> _Your objective_
Leave out the images; return the rest of the data exactly.

:: Provided material ::

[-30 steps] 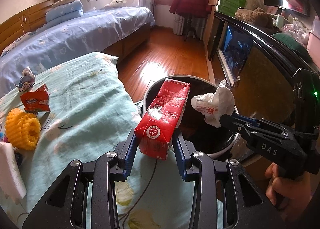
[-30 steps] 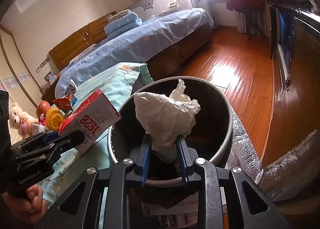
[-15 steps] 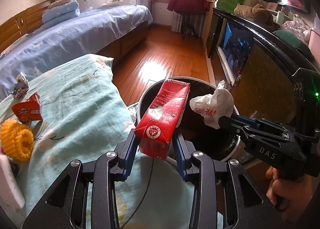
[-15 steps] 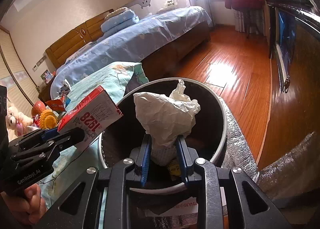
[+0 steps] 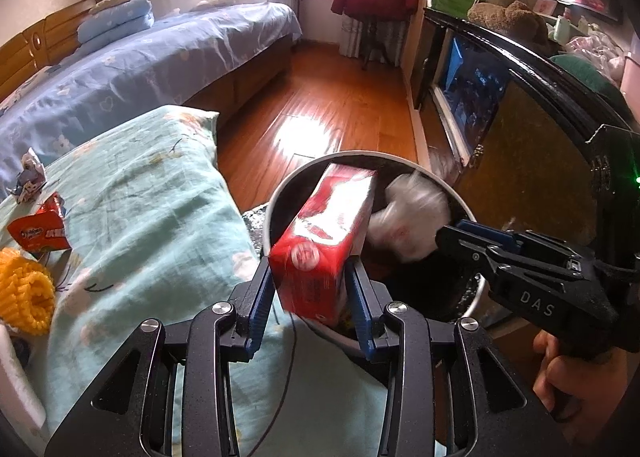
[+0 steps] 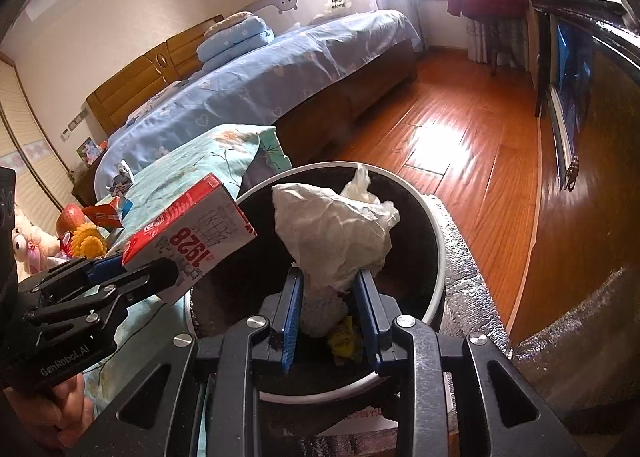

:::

> _Reply to the exercise_
[-30 steps] 
[-30 steps] 
[-15 steps] 
[-15 steps] 
[+0 steps] 
[+0 steps] 

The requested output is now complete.